How to generate mock data to a Kafka topic using the Datagen Source Connector

Question:

How can you produce mock data to Kafka topics to test your Kafka applications?

Edit this page

Example use case:

In this tutorial, you will learn about testing your Kafka applications. You'll run an instance of the Kafka Connect Datagen connector to produce mock data to a Kafka cluster.

Hands-on code example:

Run it

Prerequisites

1

This tutorial installs Confluent Platform using Docker. Before proceeding:

  • • Install Docker Desktop (version 4.0.0 or later) or Docker Engine (version 19.03.0 or later) if you don’t already have it

  • • Install the Docker Compose plugin if you don’t already have it. This isn’t necessary if you have Docker Desktop since it includes Docker Compose.

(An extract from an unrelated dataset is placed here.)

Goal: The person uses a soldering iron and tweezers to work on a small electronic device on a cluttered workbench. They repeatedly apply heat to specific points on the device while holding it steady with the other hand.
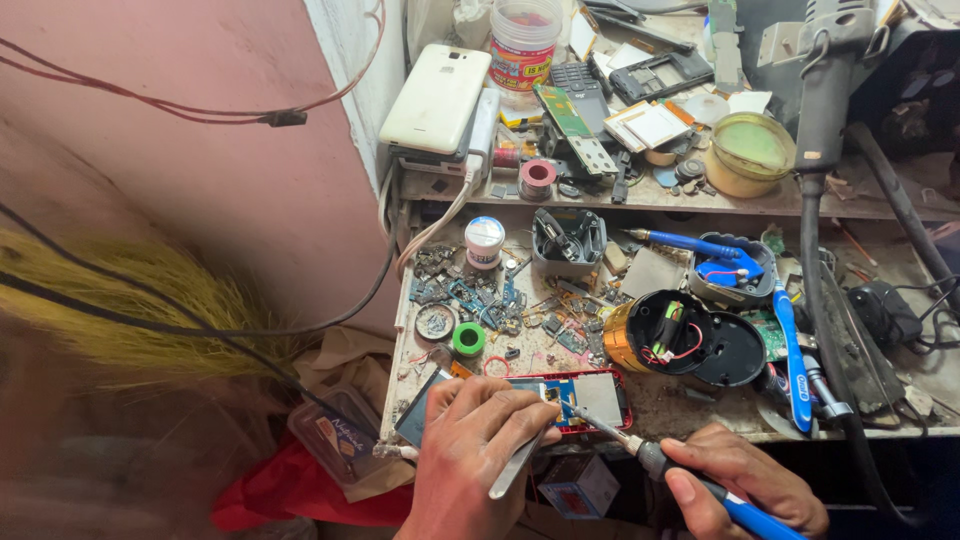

  • • Start Docker if it’s not already running, either by starting Docker Desktop or, if you manage Docker Engine with systemd, via systemctl

  • • Verify that Docker is set up properly by ensuring no errors are output when you run docker info and docker compose version on the command line

Initialize the project

2

To get started, make a new directory anywhere you’d like for this project:

mkdir kafka-connect-datagen && cd kafka-connect-datagen

Get Confluent Platform

3

Create a Dockerfile that builds a custom container for Kafka Connect bundled with the free and open source Kafka Connect Datagen connector, installed from Confluent Hub.

FROM confluentinc/cp-kafka-connect-base:7.3.0

ENV CONNECT_PLUGIN_PATH="/usr/share/java,/usr/share/confluent-hub-components"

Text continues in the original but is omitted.